Childhood behavior problems predict emotional baggage for young adults

September 13, 2000

University Park, Pa. -- Childhood behavior problems such as temper tantrums, bullying or destructiveness increase the risk of emotional trouble for the young adult, a Penn State expert says.

"Compared to their better adjusted peers, children with a history of behavior disorders, once they entered adulthood, achieved significantly lower levels of overall happiness, life satisfaction and self-esteem," says Chris Knoester, doctoral student in sociology. "They also report weaker rapport with relatives, poorer relations with their parents and in general more difficulty in establishing intimacy.

"These same persons attained one year less of education, on average, and were about 8 percent more likely to divorce or have a child before marrying," he notes.

Knoester presented his findings in the paper, "Do Childhood Behavior Problems Predict Outcomes in Young Adulthood? Exploring The Relationship Between Offspring Behavior Problems While Growing Up and Their Outcomes in Young Adulthood," at the recent conference of the American Sociological Association.

The Penn State researcher analyzed data from the longitudinal Marital Instability over the Life Course Study, initiated in 1980 by Dr. Alan Booth and Dr. Paul R. Amato, then at the University of Nebraska and both now at Penn State. Their analysis entailed a nationwide survey of 2,033 married individuals under age 55, with the sample being reinterviewed four more times (1983, 1988, 1992 and 1997).

As part of their continuing study in 1992 and 1997, Booth and Amato interviewed not only members of the original sample but 691 of the children who, in the course of each of those years, had reached the age of 19 and above.

Knoester compared the answers given by these offspring with a survey of remaining parents from the original 1980 sample. The parents were asked whether their children had trouble getting along with peers, bullied or mistreated other children, cheated or told lies, were disobedient at home, easily lost their tempers, were destructive of their own and others' property and were often restless, hyperactive, stubborn, irritable and argumentative.

These are the warning signs that predict emotional and psychological struggles in early adulthood, according to Knoester.

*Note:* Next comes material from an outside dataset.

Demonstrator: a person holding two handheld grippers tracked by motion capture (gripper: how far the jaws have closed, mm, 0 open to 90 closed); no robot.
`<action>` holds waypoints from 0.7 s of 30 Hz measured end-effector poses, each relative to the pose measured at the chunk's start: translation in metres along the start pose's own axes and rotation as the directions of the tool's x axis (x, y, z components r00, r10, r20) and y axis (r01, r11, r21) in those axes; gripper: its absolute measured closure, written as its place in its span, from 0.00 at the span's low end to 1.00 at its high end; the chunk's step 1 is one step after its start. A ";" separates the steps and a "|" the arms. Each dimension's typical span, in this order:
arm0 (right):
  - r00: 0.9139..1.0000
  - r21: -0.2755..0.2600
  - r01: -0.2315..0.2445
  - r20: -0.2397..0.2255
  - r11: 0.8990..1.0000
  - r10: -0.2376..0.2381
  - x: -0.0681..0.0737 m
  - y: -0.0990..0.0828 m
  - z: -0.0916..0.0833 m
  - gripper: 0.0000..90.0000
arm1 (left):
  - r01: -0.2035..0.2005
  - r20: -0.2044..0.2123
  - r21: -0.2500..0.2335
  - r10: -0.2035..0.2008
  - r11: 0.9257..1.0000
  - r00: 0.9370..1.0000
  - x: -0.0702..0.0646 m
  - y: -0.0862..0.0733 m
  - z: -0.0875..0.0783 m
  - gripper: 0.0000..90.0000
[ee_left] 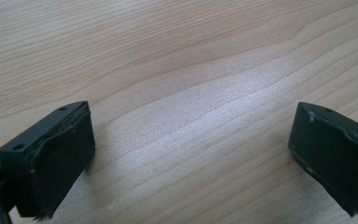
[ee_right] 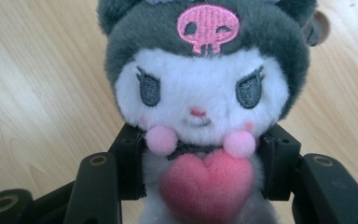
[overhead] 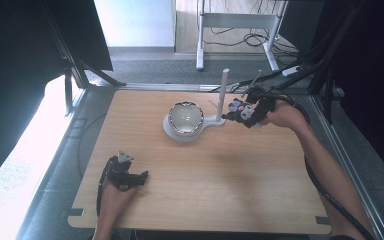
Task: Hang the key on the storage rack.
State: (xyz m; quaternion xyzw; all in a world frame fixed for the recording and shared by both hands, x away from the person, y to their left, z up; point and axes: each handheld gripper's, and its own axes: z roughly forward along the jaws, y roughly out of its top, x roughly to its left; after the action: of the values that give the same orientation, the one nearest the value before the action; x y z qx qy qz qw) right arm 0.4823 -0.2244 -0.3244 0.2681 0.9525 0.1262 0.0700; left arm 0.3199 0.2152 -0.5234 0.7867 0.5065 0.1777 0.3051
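plush toy (ee_right: 200, 107) sitting upright btwn jaws, body pinched | we're gripping it w/ right gripper (overhead: 241, 112) at 3 o'clock of white stand (overhead: 219, 96), peg nearest | left gripper (overhead: 142, 176) jaws spread, resting at 7 o'clock of table (overhead: 240, 180)

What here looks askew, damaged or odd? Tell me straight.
Nothing stands out. The plush toy sits squarely in the right tool, clamped at its body, face intact. The left tool rests open over bare table. The shiny bowl sits on its white stand, whose post is upright.
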 end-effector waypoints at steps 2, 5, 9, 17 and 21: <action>1.000 -0.001 -0.012 0.007 1.000 0.012 -0.005 0.002 -0.004 0.51 | 0.000 0.001 0.000 0.000 1.000 1.000 0.000 0.000 0.000 0.00; 0.999 -0.004 -0.030 0.018 1.000 0.030 -0.011 0.004 -0.008 0.51 | 0.000 0.000 0.000 0.000 1.000 1.000 0.000 0.000 0.000 0.00; 0.997 -0.014 -0.063 0.041 0.998 0.064 -0.023 0.007 -0.017 0.51 | 0.000 0.001 0.000 0.000 1.000 1.000 0.000 0.000 0.000 0.00; 0.993 -0.040 -0.098 0.061 0.994 0.100 -0.037 0.012 -0.030 0.51 | 0.000 0.001 0.000 0.000 1.000 1.000 0.000 0.000 0.000 0.00; 0.990 -0.046 -0.116 0.077 0.992 0.119 -0.045 0.017 -0.035 0.51 | 0.000 0.000 0.000 0.000 1.000 1.000 0.000 0.000 0.000 0.00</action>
State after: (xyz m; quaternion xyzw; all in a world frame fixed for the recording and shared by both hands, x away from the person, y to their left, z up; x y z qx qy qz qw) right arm 0.5221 -0.2416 -0.2837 0.3271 0.9287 0.1391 0.1060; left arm 0.3199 0.2153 -0.5233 0.7867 0.5065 0.1775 0.3050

"The size, level of education, overall mental stability and socioeconomic status of the family account for some of the long-term effects of childhood behavior problems," says the Penn State researcher. "For example, young adults from larger families who `act up' as children show significantly higher levels of psychological being and closeness with parents in adulthood than do similar offspring from smaller families.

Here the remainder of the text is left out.